The Royal Opera House has no limits to its hoped-for audience, pleased only to reach beyond the red plush of the auditorium. "This is nothing to do with ticking boxes," Bull insists. "The whole ethos of the company is that our audience is everyone we touch, in whatever way. We know many of these people will never enter our building, but if they respond to something we offer - through schools events or workshops or big-screen relays - we're succeeding in our aims."

Repertoire for Big Screen events is carefully chosen. "It would be nice to do the less mainstream shows but actually what people want is to see the famous things everyone's heard of." So the two operas featured this season are Francesca Zambello's classic production of Mozart's Don Giovanni, starring Anna Netrebko and Erwin Schrott - two artists at the absolute peak of their careers - and Puccini's Tosca with a topnotch cast in Jonathan Kent's staging from last year.

"We're doing some school work with Tosca but we're also always looking at ways of exploring the digital area with teenagers and younger. We can't know how the coming generation might use YouTube or MySpace.

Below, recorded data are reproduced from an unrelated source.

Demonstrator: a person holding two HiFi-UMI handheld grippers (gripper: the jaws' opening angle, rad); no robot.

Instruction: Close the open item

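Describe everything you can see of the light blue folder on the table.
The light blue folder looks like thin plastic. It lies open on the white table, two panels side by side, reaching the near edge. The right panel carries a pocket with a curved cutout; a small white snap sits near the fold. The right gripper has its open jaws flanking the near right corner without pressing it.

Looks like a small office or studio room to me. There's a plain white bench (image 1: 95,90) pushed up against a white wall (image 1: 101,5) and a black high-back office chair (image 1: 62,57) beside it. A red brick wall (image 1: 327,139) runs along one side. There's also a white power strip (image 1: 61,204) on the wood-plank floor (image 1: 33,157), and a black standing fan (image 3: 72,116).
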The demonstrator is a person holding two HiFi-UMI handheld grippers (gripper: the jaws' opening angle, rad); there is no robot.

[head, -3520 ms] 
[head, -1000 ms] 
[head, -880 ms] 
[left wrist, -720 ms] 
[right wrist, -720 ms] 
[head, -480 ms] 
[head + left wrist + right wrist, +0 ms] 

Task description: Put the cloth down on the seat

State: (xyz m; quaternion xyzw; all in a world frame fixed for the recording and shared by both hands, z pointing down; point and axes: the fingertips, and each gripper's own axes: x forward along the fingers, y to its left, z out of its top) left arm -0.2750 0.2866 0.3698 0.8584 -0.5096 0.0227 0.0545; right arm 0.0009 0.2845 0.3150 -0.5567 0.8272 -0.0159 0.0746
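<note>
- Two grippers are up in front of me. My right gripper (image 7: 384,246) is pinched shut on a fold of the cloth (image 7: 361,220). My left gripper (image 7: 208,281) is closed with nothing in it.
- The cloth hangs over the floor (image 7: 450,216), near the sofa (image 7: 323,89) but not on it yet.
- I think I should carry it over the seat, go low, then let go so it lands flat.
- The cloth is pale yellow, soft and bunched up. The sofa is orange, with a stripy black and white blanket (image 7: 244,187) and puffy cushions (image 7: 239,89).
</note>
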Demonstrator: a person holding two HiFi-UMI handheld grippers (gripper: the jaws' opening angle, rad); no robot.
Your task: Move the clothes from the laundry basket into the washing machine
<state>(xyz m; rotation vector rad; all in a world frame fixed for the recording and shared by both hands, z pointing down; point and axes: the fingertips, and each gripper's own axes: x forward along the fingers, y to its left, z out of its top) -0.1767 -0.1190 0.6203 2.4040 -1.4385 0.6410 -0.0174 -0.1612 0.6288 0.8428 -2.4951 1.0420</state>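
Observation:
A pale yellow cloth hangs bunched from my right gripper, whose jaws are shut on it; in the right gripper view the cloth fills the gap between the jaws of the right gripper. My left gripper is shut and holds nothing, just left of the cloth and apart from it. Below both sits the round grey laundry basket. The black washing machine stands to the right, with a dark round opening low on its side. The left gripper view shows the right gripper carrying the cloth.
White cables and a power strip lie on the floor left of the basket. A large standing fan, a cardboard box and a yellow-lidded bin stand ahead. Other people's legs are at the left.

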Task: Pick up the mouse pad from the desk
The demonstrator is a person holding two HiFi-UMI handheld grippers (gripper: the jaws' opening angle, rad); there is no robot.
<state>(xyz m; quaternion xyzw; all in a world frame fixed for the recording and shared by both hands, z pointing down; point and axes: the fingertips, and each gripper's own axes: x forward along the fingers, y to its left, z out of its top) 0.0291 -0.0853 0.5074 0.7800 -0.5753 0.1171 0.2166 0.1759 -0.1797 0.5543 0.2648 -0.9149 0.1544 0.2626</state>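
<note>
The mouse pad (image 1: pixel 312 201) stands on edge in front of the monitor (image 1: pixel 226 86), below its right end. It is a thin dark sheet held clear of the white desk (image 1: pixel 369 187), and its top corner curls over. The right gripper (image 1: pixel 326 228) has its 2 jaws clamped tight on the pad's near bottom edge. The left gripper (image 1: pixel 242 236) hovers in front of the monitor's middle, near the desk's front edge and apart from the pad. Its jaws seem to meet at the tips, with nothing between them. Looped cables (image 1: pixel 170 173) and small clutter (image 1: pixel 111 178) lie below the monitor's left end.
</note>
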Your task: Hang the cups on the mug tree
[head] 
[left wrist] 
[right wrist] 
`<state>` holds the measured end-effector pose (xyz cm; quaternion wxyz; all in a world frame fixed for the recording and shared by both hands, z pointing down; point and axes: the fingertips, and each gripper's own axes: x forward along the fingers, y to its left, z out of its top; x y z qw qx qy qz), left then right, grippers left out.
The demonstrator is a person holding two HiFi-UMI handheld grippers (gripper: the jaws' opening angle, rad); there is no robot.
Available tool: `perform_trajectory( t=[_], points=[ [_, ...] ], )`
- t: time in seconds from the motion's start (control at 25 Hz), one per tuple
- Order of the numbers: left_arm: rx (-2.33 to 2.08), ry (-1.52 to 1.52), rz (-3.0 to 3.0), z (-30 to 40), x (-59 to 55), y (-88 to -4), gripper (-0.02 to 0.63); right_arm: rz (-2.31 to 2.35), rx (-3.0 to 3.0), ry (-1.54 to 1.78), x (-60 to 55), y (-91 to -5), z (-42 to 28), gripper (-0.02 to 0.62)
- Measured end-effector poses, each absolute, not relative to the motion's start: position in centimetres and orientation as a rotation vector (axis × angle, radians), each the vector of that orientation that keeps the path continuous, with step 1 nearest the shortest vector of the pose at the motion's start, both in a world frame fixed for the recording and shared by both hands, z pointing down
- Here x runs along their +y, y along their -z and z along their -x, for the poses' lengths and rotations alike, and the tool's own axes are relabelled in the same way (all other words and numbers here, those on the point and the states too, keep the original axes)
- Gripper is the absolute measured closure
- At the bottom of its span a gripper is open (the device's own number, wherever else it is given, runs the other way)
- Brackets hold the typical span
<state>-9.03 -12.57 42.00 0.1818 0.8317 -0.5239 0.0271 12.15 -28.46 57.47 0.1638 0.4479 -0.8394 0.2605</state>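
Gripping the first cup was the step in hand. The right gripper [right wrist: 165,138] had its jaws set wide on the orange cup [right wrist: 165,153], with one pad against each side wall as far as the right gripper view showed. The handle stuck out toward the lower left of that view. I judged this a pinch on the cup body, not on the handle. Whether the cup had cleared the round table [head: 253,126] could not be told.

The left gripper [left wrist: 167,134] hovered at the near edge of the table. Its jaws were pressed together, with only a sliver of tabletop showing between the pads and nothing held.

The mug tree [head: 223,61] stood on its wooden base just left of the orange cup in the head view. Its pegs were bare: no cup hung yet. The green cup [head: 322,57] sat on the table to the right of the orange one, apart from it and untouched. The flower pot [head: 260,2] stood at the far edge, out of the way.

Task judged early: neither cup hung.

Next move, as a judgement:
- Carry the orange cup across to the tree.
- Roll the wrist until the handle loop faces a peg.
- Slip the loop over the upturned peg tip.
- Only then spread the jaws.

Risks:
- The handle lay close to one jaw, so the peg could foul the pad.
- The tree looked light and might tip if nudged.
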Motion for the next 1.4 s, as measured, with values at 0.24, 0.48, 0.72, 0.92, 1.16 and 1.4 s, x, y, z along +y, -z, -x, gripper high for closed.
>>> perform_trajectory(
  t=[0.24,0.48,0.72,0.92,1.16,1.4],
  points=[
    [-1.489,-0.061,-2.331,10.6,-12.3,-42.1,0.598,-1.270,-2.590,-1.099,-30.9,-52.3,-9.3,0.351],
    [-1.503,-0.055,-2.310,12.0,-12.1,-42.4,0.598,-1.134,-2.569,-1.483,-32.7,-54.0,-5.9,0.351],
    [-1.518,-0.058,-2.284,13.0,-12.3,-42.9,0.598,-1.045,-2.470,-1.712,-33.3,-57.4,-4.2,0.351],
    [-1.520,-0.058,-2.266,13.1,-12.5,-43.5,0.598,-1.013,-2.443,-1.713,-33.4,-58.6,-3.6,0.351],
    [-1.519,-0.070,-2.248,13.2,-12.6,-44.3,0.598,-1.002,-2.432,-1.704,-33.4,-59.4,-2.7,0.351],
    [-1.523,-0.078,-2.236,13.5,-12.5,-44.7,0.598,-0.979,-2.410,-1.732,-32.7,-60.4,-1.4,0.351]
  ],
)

Anyone of my generation or older has been used to sitting obediently in an auditorium watching what's happening on stage. But now, in theory, people can download scenes from Tosca, recut it, give it a new ending. It might be rubbish, but this kind of experience is in its infancy, and it'll be a new way of relating to the live experience."

Given her own career as a dancer, as well as her more recent incarnation as a TV presenter, Bull knows the excitement of touching an audience: the bigger it is, the more exciting. "The odd thing for the performers, hidden away inside the theatre, is that they can't feel the crowd as they're just dancing or singing to a 2,500-strong auditorium as usual. And yet they know that outside there's a huge crowd responding in a completely different, more informal and relaxed way."

And if it rains? "Of course the weather is a factor, just as what's on TV and whether there's a big football match going on. The audience may be out there in the pouring rain, swathed in plastic macs [cautiously provided free by BP for all the screenings], but that's all part of it. No one complains about Glastonbury in the rain, do they?"

And at least in Trafalgar Square, whatever the pigeons add to proceedings, there's no mud.

SEE IT FOR FREE

SWAN LAKE
31 MAY, 7.30PM
The epitome of classical ballet at its most lavish, with the greatest ballet score ever written. Tchaikovsky's tragic story follows Prince Siegfried as he falls in love with Odette, who is turned into a swan by day because of a sorcerer's evil curse. Only at night is she a woman. How will the spell be broken? Anthony Dowell's Imperial Russian production has luscious designs by Yolanda Sonnabend, inspired by a Faberge egg. The thrilling Madrid-born ballerina Tamara Rojo and fellow Royal Ballet principal, the Italian-born virtuoso Frederico Bonelli, star.
Big screens in Trafalgar Square, Canada Square Canary Wharf; BP Chertsey Road, Sunbury (plus venues in Aberdeen, Liverpool, Manchester, Birmingham, Rotherham and Bradford).

DON GIOVANNI
13 JUNE, 7PM
Sex, violence and damnation in Mozart's opera about the irresistible philanderer who plays the field then meets his doom after dining with a statue. Starring the sensational Latin baritone Erwin Schrott and the world's current top-star rated soprano, the Russian Anna Netrebko.
Big screens at Covent Garden Piazza (no portable furniture allowed); plus Belfast, Liverpool, Manchester, Hull, Birmingham, Leeds, Rotherham, Bradford and Derby.

TOSCA
3 JULY, 7.30PM
Puccini's murder-thriller has a grand diva taking on a corrupt police chief in the hope of saving her lover from execution, with tragic consequences. This event promises a Tosca singalong led by ROH artists before the screening. In the leading roles are gorgeous soprano Violeta Urmana, once invited to stand as president of her native Lithuania, and Salvatore Licitra, a one-time graphic artist on Italian Vogue who gave it up to be a world-class tenor.
Big screens at Potters Fields Park, near Tower Bridge; Victoria Park in Tower Hamlets and Canary Wharf's Canada Square (plus Ipswich, Aberdeen, Liverpool, Manchester, Hull, Birmingham, Leeds, Rotherham, Bradford and Derby).